Hace pocos meses conocimos que la UNESCO ha designado como Patrimonio Cultural Inmaterial de la Humanidad el toque manual de campanas.
A lo largo de los siglos el toque de campanas ha servido como medio de expresión y comunicación en toda España, cumpliendo una serie de funciones sociales muy arraigadas en nuestra cultura.
Existe una gran variedad de sonidos que han creado un profundo y rico repertorio -tanto en el ámbito religioso como en el cívico- para marcar distintos momentos del día, alertar a la población de catástrofes naturales, cortejos fúnebres o para anunciar noticias.
Los toques de campana son también una parte central de los eventos, celebraciones y espectáculos locales.
De la torre de la Iglesia de Nuestra Señora de la Asunción de Santa Pola cuelgan seis campanas de diferentes tamaños.
Y suenan.
Vaya si suenan…
Puedo dar fe porque viví 11 años a escasos 30 metros de ellas.
Los primeros días fueron un suplicio.
Luego, poco a poco te vas acostumbrando.
Y con el paso del tiempo se convierten en algo familiar y hasta agradable.
Sonaron por primera vez el 2 de septiembre de 1964, con motivo de las fiestas en honor a la Virgen de Loreto.
La mayor de las seis recibió el nombre de Jesús y fue costeada por el Ayuntamiento y la Cofradía de Pescadores.
En orden descendente de tamaño le siguen María, pagada por los fieles de la parroquia; José, regalo del entonces Obispo Bascuñana y don Tomás Baile y señora.
Le siguen Pedro, costeada por los dueños de los almacenes de redes; Santiago, donada por las Salinas Bras del Port, y por último la más pequeña, Tomás, costeada por doña Luisa Ruso.
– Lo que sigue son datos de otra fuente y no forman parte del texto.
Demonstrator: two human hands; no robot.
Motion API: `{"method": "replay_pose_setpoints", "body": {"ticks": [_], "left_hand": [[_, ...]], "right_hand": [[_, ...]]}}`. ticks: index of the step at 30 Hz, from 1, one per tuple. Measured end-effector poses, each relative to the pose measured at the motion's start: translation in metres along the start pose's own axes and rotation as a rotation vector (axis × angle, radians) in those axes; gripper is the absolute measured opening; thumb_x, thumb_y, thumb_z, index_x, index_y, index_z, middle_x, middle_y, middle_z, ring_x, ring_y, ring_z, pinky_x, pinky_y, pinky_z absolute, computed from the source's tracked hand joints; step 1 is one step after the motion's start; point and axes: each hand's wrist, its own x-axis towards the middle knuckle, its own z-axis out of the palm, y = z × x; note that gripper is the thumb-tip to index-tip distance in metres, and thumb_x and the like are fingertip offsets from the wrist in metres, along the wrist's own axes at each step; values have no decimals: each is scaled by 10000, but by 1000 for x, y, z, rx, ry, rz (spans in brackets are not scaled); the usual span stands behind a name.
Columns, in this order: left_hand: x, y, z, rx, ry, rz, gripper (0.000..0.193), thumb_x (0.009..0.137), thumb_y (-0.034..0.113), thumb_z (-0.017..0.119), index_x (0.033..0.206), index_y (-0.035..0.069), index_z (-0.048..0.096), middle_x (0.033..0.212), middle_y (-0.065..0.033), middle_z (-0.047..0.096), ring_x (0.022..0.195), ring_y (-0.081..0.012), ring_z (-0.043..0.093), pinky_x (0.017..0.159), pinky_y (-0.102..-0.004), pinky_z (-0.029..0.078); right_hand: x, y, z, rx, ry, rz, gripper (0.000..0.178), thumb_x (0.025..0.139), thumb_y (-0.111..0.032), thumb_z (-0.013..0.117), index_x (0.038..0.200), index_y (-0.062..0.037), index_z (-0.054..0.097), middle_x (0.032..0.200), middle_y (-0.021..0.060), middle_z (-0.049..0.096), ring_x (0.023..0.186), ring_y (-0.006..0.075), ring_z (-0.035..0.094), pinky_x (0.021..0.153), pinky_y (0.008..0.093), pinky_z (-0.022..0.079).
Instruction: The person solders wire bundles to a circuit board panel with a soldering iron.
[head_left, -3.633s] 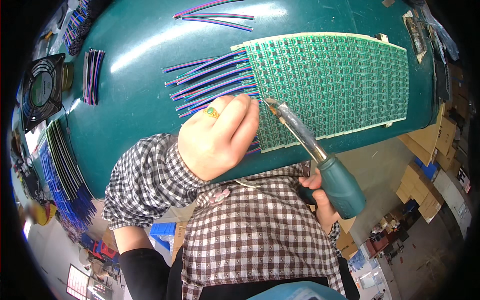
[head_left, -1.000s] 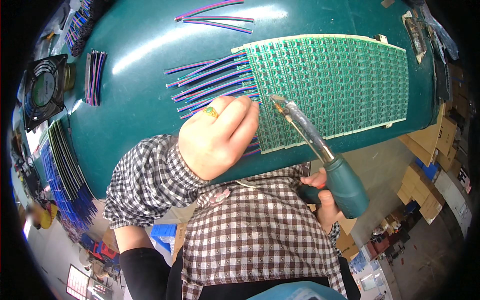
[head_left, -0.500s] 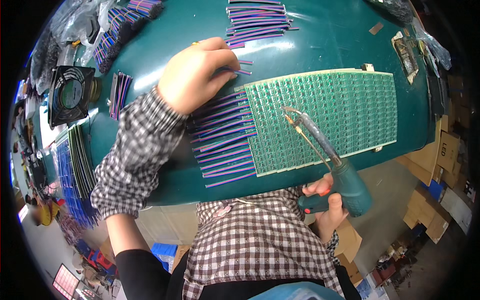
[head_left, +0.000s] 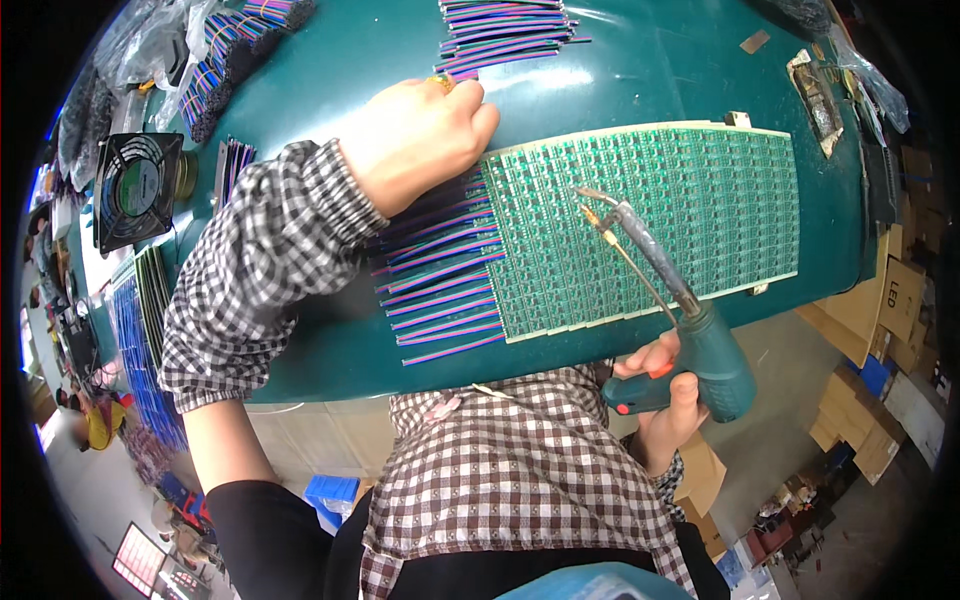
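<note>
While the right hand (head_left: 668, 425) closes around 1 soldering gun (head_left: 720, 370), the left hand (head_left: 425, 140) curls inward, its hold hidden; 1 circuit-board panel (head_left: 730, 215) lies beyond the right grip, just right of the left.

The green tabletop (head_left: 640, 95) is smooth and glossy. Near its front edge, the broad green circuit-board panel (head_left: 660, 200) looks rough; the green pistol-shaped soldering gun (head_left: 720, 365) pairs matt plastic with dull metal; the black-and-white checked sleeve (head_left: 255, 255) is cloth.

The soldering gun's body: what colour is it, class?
The soldering gun's body is dark bluish green; it shows best in the head view.
</note>
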Motion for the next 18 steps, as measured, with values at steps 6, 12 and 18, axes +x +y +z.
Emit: {"method": "replay_pose_setpoints", "body": {"ticks": [6,12,18], "left_hand": [[-28,11,-27,-272,319,-220,246,733,20,616,976,47,589,825,-117,543,739,-301,613,629,-365,525],[-63,101,-31,-505,247,-230,342,706,-11,624,1045,-32,654,980,-144,600,833,-287,630,738,-342,538],[-71,119,-7,-375,254,-211,417,696,42,610,1099,-57,652,981,-118,616,818,-228,630,687,-305,536]], "right_hand": [[-11,3,-4,-11,27,6,591,909,-399,654,1200,83,474,890,114,563,814,233,640,676,394,623],[-16,4,-5,-36,-9,29,586,912,-393,650,1205,84,478,901,127,571,831,251,643,690,406,623],[-32,5,-7,-88,-17,37,592,912,-382,647,1221,94,480,966,171,600,833,294,678,703,402,618]]}}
En la foto recreamos el momento de la bendición de las campanas.
A día de hoy, las seis campanas de la Parroquia, junto con la popular campana del Castillo-Fortaleza, siguen sonando orgullosas como protagonistas de nuestra cotidianidad, testigos de nuestra vida social.
Cierto es que su repique está automatizado y ya nadie acaricia sus cuerdas, pero aún así siguen siendo parte de nuestras vidas.